伊藤 はい、精子提供や卵子提供がメディアで取り上げられるたびに、さまざまな批判的な意見がソーシャルメディアに流れるのを見てきました。「親のエゴ」とか、「子どもがかわいそう」とか、「養子縁組ではなぜダメなのか」とか、「そこまで子どもがほしいのなら、離婚して他のパートナーを探すべきである」とか。

 けれども、「絶対的不妊」の患者にとって、精子提供、卵子提供は大きな希望の一つです。

―― クリオスをはじめ、海外の精子バンクでも、利用者はシングル女性や同性カップルが圧倒的に多いですよね。

伊藤 そうです。クリオスでは、LGBTQの妊活や子育てを支援する一般社団法人こどまっぷに協力してもらい、女性カップルと個人的な交流も重ねました。彼女たちが直面する課題を解決しようと、ロビー活動も活発にやりました。最も驚いたのは、クリオスを使って妊娠した女性カップルが、都内の医療機関から分娩拒否を受けたことです。

提供精子で妊娠した女性に対し、「分娩拒否」があったことについて語る伊藤さん(撮影/大野和基)

■分娩拒否は「仕方ない」のか

―― 以前、伊藤さんの紹介で私が取材した女性カップルも、<妊娠成立のお相手>に<海外の精子バンク>と記入したら、そのクリニックでは「産めない」と言われ、別の病院に転院しています。分娩拒否は、非常に大きな問題だと思います。

伊藤 日本産科婦人科学会は、現在、海外の民間精子バンクの利用や女性カップルへの生殖補助医療の提供を、ガイドラインで認めていません。

 けれども、クリオス本社に確認したら、自国で認められていない生殖補助医療を海外で受けて妊娠し、自国で出産する患者は世界中にいると言われました。自国で認められていない方法で妊娠に至ったとしても、分娩は拒否されていないということです。

――分娩拒否の理由は何でしょうか。

伊藤 日本産科婦人科学会に確認しましたが、「国が対応すべきこと」との回答しか得られませんでした。分娩拒否をした病院と関係のある産婦人科医の知人にも相談しましたし聞きましたが、「仕方がない」という反応でした。

■安心・安全に出産できるよう

 分娩拒否は人道的ではありません。妊婦は受け入れられ、安心・安全に出産できるようにすべきです。医師でもある公明党の秋野公造参院議員は、私たちの考えに賛同してくれました。
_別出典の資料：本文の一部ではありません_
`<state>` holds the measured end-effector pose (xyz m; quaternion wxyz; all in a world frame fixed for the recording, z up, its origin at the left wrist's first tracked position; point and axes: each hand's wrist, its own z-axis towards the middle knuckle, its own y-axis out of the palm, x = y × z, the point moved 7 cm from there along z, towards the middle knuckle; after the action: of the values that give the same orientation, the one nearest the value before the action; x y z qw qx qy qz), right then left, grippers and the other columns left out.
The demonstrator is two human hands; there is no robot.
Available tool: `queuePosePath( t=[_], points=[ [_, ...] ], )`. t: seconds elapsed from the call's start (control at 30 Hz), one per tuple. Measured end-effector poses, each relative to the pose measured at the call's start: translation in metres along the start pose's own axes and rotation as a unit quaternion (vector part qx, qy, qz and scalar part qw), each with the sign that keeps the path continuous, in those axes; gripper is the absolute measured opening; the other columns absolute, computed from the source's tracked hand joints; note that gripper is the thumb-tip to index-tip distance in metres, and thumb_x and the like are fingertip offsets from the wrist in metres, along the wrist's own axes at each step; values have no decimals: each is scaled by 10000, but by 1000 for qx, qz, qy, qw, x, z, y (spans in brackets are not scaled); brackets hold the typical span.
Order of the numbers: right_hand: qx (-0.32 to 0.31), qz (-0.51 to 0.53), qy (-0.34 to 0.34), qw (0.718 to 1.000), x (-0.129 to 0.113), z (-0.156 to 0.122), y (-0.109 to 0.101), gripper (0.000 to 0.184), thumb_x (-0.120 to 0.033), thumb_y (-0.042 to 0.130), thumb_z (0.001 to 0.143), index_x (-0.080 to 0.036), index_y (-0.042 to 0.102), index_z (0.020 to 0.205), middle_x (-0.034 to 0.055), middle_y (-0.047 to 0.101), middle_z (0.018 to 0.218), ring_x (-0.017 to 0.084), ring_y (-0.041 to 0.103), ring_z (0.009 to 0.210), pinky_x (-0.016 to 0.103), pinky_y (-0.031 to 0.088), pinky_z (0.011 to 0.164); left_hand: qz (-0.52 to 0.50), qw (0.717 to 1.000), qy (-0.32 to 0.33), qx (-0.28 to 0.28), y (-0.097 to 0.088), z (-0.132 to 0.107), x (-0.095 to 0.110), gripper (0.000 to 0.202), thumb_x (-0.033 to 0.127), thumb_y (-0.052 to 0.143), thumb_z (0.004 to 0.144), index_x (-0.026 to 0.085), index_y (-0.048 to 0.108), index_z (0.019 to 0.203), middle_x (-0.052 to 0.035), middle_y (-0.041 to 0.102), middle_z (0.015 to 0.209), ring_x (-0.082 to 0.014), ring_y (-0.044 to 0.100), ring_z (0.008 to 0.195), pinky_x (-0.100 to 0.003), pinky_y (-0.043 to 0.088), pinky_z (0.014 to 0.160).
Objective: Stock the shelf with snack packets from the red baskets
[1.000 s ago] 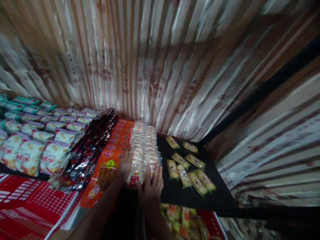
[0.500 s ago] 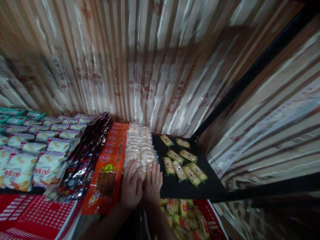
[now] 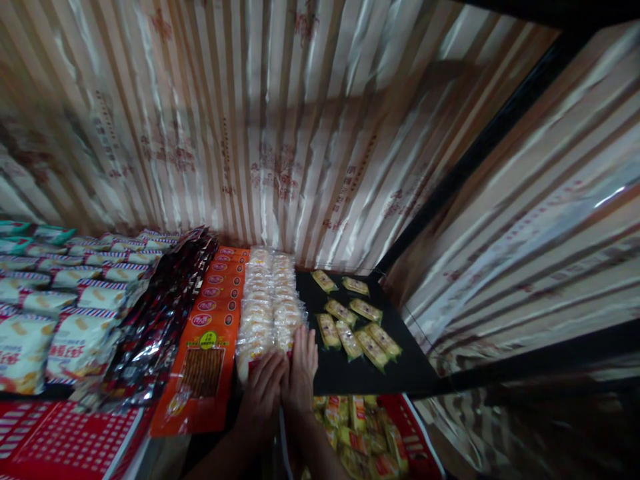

 2023年12月18日にこども家庭庁/厚生労働省から、日本産科婦人科学会/日本産婦人科医会/日本医師会に対して、「分娩や妊婦健診等の受け入れについて」という通知が行われ、そこには「妊娠の成立過程にかかわらず、妊婦が安心・安全に出産できるよう、分娩や妊婦健診等の求めについて、適切な対応を行うようお願いいたします」と明記されています。

 それでもなお、健診・分娩拒否の事例が続いたため、2024年3月7日には、秋野議員が国会でこども家庭庁の加藤鮎子担当大臣に質疑を行ってくださっています。これで、日本産科婦人科学会が認めていない方法で妊娠に至っても、安全な医療が受けられることが保障されたはずです。